Também “Corrupção” de João Botelho (2007), inspirado no livro “Eu Carolina” de Carolina Salgado, ex-namorado de Pinto da Costa, presidente do FC Porto, onde revela alguns casos escaldantes protagonizados por si e por Pinto da Costa. No filme, Margarida Vila nova é a protagonista Sofia e Nicolau Breyner é o presidente de um clube de futebol que se deixa corromper numa tentativa de fazer com que o seu clube vença o campeonato. Outro caso foi “Call Girl” de António-Pedro Vasconcelos (2007) inicialmente envereda pelo mesmo caminho do filme de Botelho, mas muda o rumo a meio e o filme torna-se mais interessante. A história é a de Maria, uma “Call Girl” de luxo (interpretada pela sensualíssima Soraia Chaves), contratada por Mouros (Joaquim de Almeida, o eterno vilão), para seduzir um presidente de câmara de nome Meireles (interpretação a cargo de Nicolau Breyner com a excelência habitual do actor) para que este autorize a construção de um empreendimento turístico de luxo em terrenos da sua cidade. Ao mesmo tempo, dois inspectores da polícia começam a investigar indícios de corrução em Meireles; “Second Life” de Miguel Gaudêncio e Alexandre Cebrian Valente (2009) conta a história de Nicholas, um jovem rico que na noite em que comemora os seus 40 anos juntamente com amigos, aparece morto na sua piscina e enquanto se investiga a sua morte, descobre-se também os muitos vícios, paixões, ambições e traições de cada personagem que se encontrava  na festa, ao mesmo tempo é-nos mostrada como seria a sua vida se ele em vez de vir para Portugal, tivesse ficado no estrangeiro. 

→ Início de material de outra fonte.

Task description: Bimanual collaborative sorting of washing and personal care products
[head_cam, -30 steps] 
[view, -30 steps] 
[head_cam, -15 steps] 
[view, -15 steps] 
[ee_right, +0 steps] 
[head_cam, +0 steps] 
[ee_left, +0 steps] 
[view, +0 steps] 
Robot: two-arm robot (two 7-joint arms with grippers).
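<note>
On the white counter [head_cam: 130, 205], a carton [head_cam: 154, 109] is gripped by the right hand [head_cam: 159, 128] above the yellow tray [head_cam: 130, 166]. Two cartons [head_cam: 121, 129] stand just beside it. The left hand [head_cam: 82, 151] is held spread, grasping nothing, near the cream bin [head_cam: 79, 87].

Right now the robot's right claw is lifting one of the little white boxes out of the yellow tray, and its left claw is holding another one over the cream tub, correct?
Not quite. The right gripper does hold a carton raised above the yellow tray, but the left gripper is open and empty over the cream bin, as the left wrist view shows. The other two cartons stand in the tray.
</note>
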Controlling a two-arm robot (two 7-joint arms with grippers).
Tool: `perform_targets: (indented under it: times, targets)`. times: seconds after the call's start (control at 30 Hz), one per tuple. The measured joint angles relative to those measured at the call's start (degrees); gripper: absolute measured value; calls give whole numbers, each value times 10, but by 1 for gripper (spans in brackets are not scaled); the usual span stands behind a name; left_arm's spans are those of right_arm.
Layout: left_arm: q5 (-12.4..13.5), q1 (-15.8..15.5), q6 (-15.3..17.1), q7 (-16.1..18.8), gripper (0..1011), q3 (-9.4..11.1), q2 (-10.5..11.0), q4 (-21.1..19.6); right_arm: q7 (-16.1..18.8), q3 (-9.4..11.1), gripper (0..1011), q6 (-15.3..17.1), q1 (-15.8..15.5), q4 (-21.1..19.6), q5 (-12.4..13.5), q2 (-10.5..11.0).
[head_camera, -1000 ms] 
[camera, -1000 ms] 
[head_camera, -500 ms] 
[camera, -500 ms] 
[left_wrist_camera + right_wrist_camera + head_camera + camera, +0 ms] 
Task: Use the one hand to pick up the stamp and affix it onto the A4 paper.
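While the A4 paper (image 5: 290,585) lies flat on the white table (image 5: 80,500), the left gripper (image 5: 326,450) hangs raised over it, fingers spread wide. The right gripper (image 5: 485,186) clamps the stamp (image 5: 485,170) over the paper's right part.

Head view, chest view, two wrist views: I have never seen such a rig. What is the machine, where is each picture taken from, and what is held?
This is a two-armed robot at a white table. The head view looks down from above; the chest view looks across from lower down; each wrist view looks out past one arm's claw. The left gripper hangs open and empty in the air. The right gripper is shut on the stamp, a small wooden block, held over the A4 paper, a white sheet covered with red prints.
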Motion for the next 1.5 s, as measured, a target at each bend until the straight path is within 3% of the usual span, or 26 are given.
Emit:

O filme protagonizado por uma constelação de vedetas como Lúcia Moniz, Cláudia Vieira, Nicolau Breyner, Paulo Pires, Pedro Lima, Sofia Grilo, Ricardo Pereira, entre outros, foi o maior sucesso de bilheteira desta primeira década do novo século. O filme era para ter sido realizado por Nicolau Breyner que, por divergências criativas com o Produtor Alexandre Cebrian Valente, abandonou a realização, mas manteve a sua participação no filme que acabou por ser co-realizado pelo produtor e pelo argumentista Miguel Gaudêncio.

            


No ano em que comemora o seu centenário, 2008, Manoel de Oliveira, é homenageado com um segundo Leão de Ouro no Festival de Veneza e mantém a sua actividade cinematográfica. Além da fórmula televisiva que continuava a resultar com o “Filme da Treta” de José Sacramento (2006), adaptado de um formato “sketch” televisivo, inspirado numa peça teatral de televisão em que António Feio e José Pedro Gomes, respectivamente Toni e Zézé, habitantes de um bairro degradado em Lisboa, comentam o dia-a-dia de uma forma humorística, tão bem souberam interpretar. Foi um enorme sucesso de bilheteira, assim como a sua sequela (já sem António Feio), “Filho da Treta” (2016) de Helder Mendes.  Sopram ventos de mudança no panorama cinematográfico português que se encontrava numa encruzilhada: O Ministério da Cultura cria o Fundo de Investimento para o Cinema e Audiovisual que é sustentado por si, pela RTP, SIC e TVI e também pela ZON, distribuidora de programação por cabo, controlada pela Lusomundo, na altura, o maior distribuidor de filmes em Portugal. Além de alguns filmes de índole comercial e pouco interessantes em termos de qualidade, como “98 Octanas”(2006) de Fernando Lopes, uma espécie de “road movie” à portuguesa;  “Viúva Rica Solteira não Fica” (2006) de José Fonseca e Costa, uma co-produção luso-brasileira e uma tentativa de fazer uma comédia romântica de época; ou ainda a “Arte de Roubar” (2008) de Leonel Vieira, co-produção portuguesa, brasileira e espanhola de acção, comédia e crime que convenceu muito pouca gente;  outros há que, apesar de serem realizador por independentes, levam a produção nacional além fronteiras: “Alice” (2005) de Marco Morais em que um pai procura a sua filha desaparecida numa Lisboa ameaçadora, esteve em Cannes na secção de Primeiras Obras; também em “Odete” (2005) de João Paulo Rodrigues, Lisboa é palco da morte de um jovem de sexualidade ambígua, enquanto Odete, uma jovem empregada de hipermercado sonha em engravidar do seu namorado. Quando este foge, ela, sozinha, fecha-se num mundo de ilusões e mantém a sua obsessão de ter um filho. O filme, presente em Cannes, ganhou uma menção especial em “Cinémas de Recherche”.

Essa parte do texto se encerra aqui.